REQUIRED ACTION
Leaving the pictures aside, repeat every line below exactly.

━━━━━ DATA BLOCK

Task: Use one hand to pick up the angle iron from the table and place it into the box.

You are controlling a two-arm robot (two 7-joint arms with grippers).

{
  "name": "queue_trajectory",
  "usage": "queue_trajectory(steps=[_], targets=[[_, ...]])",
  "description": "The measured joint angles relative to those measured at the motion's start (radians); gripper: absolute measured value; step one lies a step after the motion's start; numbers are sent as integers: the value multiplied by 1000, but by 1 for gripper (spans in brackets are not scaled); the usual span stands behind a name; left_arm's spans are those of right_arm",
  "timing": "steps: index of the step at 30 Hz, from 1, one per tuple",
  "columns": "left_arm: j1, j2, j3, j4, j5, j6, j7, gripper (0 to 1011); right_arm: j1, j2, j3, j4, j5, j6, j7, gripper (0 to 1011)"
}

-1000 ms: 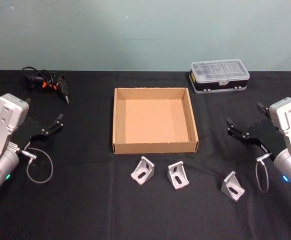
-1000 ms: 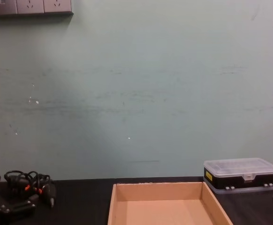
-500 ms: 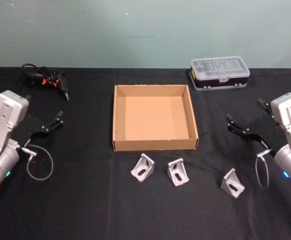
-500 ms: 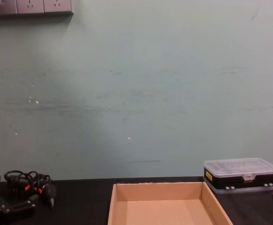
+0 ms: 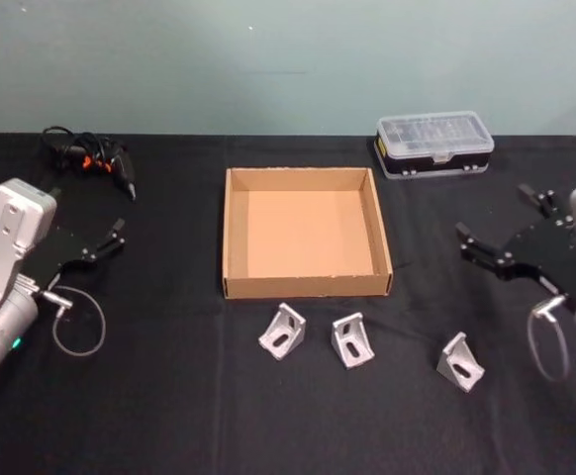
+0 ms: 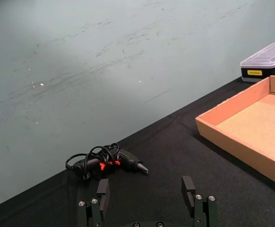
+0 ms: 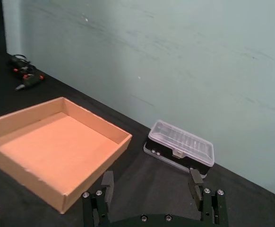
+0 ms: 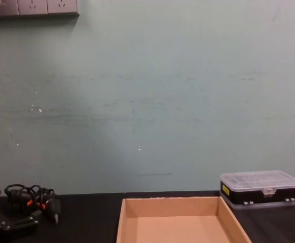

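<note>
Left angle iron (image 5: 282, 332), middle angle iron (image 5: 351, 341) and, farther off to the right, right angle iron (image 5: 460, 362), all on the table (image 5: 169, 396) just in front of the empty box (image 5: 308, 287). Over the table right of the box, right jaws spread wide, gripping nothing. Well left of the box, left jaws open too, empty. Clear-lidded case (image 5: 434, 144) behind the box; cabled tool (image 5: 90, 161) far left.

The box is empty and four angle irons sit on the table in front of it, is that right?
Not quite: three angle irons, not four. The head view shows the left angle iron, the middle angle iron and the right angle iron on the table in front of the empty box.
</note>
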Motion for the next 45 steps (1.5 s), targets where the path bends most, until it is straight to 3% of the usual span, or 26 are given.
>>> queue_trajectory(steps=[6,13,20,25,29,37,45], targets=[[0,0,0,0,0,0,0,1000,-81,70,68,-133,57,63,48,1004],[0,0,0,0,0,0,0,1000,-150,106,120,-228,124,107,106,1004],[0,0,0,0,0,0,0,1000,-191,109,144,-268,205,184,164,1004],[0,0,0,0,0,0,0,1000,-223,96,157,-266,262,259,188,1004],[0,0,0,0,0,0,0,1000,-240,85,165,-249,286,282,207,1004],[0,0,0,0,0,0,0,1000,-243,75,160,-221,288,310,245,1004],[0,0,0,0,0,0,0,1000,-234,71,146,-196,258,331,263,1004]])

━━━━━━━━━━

ANSWER BOX
Task: Use one hand to pick up the angle iron from the table and place it into the box.

You are controlling a two-arm robot (two 7-joint arms with grippers).

{
  "name": "queue_trajectory",
  "usage": "queue_trajectory(steps=[_], targets=[[_, ...]])",
  "description": "The measured joint angles relative to those measured at the motion's start (radians); gripper: absolute measured value; step one lies a step after the motion's start; numbers are sent as integers: the value multiplied by 1000, but by 1 for gripper (spans in brackets are not scaled); the usual span stands behind a name; left_arm's spans are those of right_arm",
  "timing": "steps: index of the step at 30 Hz, from 1, one per tuple",
  "columns": "left_arm: j1, j2, j3, j4, j5, j6, j7, gripper (0 to 1011); right_arm: j1, j2, j3, j4, j5, j6, j7, gripper (0 to 1011)"
}

-1000 ms: 
-1000 ms: 
-500 ms: 
-500 ms: 
+0 ms: 
+0 ms: 
+0 ms: 
+0 ms: 

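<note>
Left angle iron (image 5: 282, 332), middle angle iron (image 5: 351, 341) and, farther off to the right, right angle iron (image 5: 460, 362), all on the table (image 5: 169, 396) just in front of the empty box (image 5: 308, 287). Over the table right of the box, right jaws spread wide, gripping nothing. Well left of the box, left jaws open too, empty. Clear-lidded case (image 5: 434, 144) behind the box; cabled tool (image 5: 90, 161) far left.

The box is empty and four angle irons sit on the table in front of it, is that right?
Not quite: three angle irons, not four. The head view shows the left angle iron, the middle angle iron and the right angle iron on the table in front of the empty box.
</note>
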Motion for the next 45 steps (1.5 s), targets where the path bends most, until it is straight to 3% of the usual span, or 26 are given.
>>> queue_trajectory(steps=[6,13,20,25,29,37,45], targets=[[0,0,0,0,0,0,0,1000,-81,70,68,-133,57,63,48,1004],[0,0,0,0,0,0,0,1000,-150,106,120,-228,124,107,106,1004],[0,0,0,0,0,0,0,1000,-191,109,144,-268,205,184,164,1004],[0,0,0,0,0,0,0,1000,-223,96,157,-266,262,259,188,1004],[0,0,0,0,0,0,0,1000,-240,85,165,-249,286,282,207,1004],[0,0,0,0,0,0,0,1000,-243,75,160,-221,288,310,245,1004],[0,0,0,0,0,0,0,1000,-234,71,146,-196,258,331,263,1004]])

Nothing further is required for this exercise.